La Norma ci ricorda che per ottenere selettività con i dispositivi di protezione a corrente differenziale nei circuiti di distribuzione è ammesso un tempo di interruzione non superiore a 1 s.
Il Capitolo 37, dedicato agli ambienti residenziali ricorda inoltre che al fine di garantire una sufficiente continuità di servizio, la protezione differenziale deve essere suddivisa su almeno 2 circuiti indipendenti e raccomanda l’impiego di interruttori differenziali di tipo F, per la protezione dei circuiti che alimentano lavatrici e/o condizionatori fissi.
Come si realizza un impianto di terra?
Secondo la definizione riportata dalla Norma CEI 64-8, l’impianto di terra è l’insieme dei dispersori, dei conduttori di terra, dei collettori (o nodi) principali di terra e dei conduttori di protezione ed equipotenziali, destinato a realizzare la messa a terra di protezione e/o di funzionamento (24.11). All’impianto di terra sono connesse tutte le masse dei componenti elettrici di Classe I e tutte le masse estranee, collegamento che avviene mediante la posa del conduttore di protezione (di colore giallo-verde).

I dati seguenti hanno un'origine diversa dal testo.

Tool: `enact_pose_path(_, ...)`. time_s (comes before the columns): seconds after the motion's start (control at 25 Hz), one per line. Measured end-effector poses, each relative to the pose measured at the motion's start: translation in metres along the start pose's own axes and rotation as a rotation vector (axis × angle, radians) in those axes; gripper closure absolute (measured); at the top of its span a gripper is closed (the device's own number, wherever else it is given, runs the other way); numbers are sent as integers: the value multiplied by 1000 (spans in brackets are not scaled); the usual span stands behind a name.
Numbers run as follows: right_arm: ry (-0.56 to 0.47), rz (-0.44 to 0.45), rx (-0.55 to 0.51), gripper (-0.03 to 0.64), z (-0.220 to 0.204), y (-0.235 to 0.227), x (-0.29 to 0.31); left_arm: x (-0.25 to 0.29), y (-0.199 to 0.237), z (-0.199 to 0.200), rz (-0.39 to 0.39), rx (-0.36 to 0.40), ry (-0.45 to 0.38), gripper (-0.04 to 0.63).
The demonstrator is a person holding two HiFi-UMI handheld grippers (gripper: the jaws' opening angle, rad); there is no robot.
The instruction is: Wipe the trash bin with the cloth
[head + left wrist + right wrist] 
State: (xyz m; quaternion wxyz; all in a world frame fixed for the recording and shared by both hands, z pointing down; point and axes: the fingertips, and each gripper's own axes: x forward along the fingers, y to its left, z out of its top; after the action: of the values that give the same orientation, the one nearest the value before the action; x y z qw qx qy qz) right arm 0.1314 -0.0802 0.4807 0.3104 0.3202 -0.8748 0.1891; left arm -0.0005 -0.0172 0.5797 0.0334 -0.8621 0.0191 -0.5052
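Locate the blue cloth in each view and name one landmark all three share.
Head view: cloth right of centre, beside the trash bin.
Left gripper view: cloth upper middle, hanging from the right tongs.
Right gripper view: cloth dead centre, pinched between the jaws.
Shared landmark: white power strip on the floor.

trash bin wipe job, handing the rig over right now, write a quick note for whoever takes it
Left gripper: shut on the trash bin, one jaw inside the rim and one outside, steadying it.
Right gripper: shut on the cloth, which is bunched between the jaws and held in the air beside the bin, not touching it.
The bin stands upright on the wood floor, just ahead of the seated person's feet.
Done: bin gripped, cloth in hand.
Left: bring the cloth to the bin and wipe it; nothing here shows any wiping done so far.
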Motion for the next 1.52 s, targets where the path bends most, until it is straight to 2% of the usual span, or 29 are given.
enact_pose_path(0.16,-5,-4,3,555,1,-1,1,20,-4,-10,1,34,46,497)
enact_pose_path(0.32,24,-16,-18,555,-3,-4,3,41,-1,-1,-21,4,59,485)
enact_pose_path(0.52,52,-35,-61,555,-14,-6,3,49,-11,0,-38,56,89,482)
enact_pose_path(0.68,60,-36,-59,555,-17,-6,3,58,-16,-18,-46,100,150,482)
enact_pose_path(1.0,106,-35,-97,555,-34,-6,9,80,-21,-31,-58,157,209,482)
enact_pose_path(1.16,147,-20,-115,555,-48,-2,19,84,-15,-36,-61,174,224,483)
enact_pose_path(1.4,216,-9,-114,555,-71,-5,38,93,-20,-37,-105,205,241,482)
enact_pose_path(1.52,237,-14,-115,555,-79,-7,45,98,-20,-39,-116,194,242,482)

L’impianto di terra, invece, si compone di una terra di fondazione, di un conduttore di terra, di un collettore o nodo equipotenziale principale di terra.
La terra di fondazione (24.13) è la parte conduttrice immersa nel suolo nella fondazione dell’edificio o, preferibilmente, annegata nel cemento della fondazione, generalmente sotto forma di anello.
Il collettore principale di terra (24.8), invece, è l’elemento previsto per il collegamento al dispersore dei conduttori di protezione, inclusi i conduttori equipotenziali e di terra, nonché i conduttori per la terra funzionale, se esistente.
Un esempio di come realizzare un impianto di terra è descritto nella Guida CEI 64-12; per gli ambienti residenziali, sono presenti alcuni esempi anche nella Guida CEI 64-12.
Figura 1: Impianto di terra.
Come ricorda la Norma CEI 64-8, però, un impianto non bisogna solo realizzarlo a regola d’arte, bisogna anche verificarlo durante l’installazione, per quanto praticamente possibile, ed al suo completamento, prima di essere messo in servizio allo scopo di assicurarsi che sia stato realizzato in conformità con le prescrizioni normative. Le prove e le misure per verificare l’efficacia della protezione mediante interruzione automatica dell’alimentazione sono descritte nella Parte 6 della Norma CEI 64-8.
Nei Sistemi TT occorre misurare la resistenza RE del dispersore, al quale sono collegate tutte le masse e verificare la caratteristica e l’efficienza del dispositivo differenziale, al fine di rispettare la relazione anzidetta.
Al termine delle verifiche, poi, ci ricorda la Norma (articolo 6.4.4), deve essere prodotto un rapporto per la verifica iniziale, compilato e firmato dalla persona che ha eseguito la verifica e consegnato al committente unitamente alla Dichiarazione di Conformità. È bene ricordarlo. Secondo quanto prescritto dal DM 37/08 (articolo 7), infatti, quando ultimiamo un nuovo impianto, eseguiamo una modifica o un ampliamento di un impianto esistente, previa effettuazione delle verifiche previste dalla normativa vigente, comprese quelle di funzionalità dell’impianto, l’impresa installatrice rilascia al committente la dichiarazione di conformità degli impianti realizzati.
Concludo con la frase presa in prestito dalla rete: l’impianto di messa a terra è fondamentale per la sicurezza ovvero realizzare un impianto elettrico non è solo una questione di obbligo, ma è sempre una questione di sicurezza delle persone. Questo vale sia nel caso dei nuovi impianti elettrici, ma vale tanto di più per quegli impianti che negli ultimi anni non sono mai stati oggetto di adeguamento, convinti che bastasse un interruttore differenziale a proteggere le persone, sempre ammesso funzioni ancora (sigh).